● **THE TASK**
Write out exactly the lines from the start of the entries through the one that contains "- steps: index", including both.

[Opening RECORDS FOR PROCESSING section]

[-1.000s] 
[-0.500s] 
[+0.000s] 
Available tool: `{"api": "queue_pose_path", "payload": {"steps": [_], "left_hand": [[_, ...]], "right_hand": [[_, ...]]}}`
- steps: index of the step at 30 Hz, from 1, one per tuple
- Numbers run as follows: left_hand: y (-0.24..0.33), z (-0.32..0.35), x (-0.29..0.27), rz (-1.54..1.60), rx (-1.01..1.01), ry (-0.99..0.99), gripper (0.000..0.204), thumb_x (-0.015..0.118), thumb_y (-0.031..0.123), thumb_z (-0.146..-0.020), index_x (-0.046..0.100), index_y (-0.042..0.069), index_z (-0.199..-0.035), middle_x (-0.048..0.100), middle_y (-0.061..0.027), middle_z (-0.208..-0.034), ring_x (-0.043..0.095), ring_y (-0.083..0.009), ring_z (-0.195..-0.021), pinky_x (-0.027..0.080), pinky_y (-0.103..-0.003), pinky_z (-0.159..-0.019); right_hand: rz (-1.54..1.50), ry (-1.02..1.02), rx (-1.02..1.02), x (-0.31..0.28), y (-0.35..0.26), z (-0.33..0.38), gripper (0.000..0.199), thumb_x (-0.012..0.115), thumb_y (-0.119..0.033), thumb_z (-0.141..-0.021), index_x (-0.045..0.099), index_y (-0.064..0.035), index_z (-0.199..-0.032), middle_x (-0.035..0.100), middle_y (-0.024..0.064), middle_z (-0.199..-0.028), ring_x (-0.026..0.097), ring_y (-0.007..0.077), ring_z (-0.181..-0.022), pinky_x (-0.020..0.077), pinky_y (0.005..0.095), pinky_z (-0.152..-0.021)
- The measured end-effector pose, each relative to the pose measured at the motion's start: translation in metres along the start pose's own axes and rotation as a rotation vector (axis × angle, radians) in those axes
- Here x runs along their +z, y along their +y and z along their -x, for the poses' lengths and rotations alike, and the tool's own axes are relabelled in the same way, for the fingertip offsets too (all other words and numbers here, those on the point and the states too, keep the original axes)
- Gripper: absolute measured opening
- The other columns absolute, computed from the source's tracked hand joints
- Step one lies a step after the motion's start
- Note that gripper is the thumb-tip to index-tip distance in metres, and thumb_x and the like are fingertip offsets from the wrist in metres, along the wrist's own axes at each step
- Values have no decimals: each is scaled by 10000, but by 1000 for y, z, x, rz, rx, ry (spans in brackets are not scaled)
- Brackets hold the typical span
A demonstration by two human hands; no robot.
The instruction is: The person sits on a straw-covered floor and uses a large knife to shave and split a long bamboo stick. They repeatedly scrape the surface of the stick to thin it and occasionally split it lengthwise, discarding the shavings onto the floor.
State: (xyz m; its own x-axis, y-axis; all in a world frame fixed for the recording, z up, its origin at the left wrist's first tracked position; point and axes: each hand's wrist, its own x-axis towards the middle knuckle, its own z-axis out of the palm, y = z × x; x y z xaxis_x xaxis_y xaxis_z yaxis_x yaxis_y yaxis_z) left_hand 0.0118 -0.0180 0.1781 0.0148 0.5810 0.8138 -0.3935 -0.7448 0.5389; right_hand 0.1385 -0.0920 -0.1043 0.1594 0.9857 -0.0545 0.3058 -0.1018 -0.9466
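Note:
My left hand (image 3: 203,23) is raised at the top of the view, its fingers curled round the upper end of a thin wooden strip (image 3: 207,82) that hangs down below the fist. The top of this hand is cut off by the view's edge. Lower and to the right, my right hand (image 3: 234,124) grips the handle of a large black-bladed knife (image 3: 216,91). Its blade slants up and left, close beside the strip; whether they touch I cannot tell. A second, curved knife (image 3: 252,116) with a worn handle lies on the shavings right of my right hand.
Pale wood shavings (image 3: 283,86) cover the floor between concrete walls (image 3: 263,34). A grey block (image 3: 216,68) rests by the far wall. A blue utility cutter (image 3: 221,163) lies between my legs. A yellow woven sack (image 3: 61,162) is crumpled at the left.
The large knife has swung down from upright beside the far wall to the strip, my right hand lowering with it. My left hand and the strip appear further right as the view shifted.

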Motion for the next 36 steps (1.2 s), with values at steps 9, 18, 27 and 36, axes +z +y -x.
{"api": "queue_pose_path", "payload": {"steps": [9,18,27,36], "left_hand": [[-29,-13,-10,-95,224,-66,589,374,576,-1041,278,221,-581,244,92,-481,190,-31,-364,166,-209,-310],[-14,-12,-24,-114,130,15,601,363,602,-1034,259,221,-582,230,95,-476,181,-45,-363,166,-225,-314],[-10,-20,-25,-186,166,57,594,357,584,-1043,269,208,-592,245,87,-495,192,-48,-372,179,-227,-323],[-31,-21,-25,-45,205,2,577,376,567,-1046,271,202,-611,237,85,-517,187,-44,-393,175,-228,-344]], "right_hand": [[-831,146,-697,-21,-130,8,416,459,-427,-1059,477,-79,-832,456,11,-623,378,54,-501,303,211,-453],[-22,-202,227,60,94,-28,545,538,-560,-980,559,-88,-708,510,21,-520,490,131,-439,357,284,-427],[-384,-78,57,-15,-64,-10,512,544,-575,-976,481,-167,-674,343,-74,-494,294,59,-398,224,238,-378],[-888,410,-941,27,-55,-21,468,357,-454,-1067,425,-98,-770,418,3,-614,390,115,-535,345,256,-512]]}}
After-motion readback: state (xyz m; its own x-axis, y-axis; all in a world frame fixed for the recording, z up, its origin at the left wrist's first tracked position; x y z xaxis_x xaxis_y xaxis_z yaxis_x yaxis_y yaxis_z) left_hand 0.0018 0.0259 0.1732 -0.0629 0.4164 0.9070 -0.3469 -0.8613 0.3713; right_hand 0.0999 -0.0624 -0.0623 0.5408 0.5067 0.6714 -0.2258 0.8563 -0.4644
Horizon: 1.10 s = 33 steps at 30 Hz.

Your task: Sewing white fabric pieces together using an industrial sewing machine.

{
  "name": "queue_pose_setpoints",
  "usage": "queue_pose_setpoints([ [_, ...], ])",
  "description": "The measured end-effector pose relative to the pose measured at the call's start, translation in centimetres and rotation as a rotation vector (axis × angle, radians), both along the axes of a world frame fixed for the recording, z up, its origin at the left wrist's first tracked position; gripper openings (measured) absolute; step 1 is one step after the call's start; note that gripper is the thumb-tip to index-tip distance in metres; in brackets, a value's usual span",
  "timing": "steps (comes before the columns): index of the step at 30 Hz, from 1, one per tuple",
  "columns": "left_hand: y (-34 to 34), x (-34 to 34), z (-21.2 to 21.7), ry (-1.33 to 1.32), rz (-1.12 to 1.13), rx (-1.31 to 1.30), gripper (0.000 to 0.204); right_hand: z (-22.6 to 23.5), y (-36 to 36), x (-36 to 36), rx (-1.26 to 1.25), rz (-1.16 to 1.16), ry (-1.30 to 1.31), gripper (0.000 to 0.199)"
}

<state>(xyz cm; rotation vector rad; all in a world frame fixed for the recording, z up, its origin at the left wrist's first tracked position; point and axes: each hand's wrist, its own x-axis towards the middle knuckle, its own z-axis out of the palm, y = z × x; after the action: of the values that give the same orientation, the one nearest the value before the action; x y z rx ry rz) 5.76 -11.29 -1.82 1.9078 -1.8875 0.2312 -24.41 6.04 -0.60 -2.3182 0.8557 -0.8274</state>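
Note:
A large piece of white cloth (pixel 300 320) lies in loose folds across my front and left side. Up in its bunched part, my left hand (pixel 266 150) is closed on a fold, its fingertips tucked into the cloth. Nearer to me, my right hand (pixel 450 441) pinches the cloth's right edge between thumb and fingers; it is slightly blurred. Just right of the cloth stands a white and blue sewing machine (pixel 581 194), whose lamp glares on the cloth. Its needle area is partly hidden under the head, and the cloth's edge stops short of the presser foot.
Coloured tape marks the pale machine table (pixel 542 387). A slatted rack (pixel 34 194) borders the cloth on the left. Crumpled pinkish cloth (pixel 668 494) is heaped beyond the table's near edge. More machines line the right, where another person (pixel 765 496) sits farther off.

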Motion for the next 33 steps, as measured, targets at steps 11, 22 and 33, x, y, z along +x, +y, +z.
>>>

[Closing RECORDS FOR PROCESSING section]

● **WRITTEN SOLUTION**
[-1.000s] 
[-0.500s] 
[+0.000s] 
Available tool: `{"api": "queue_pose_path", "payload": {"steps": [_], "left_hand": [[_, ...]], "right_hand": [[_, ...]]}}`
- steps: index of the step at 30 Hz, from 1, one per tuple

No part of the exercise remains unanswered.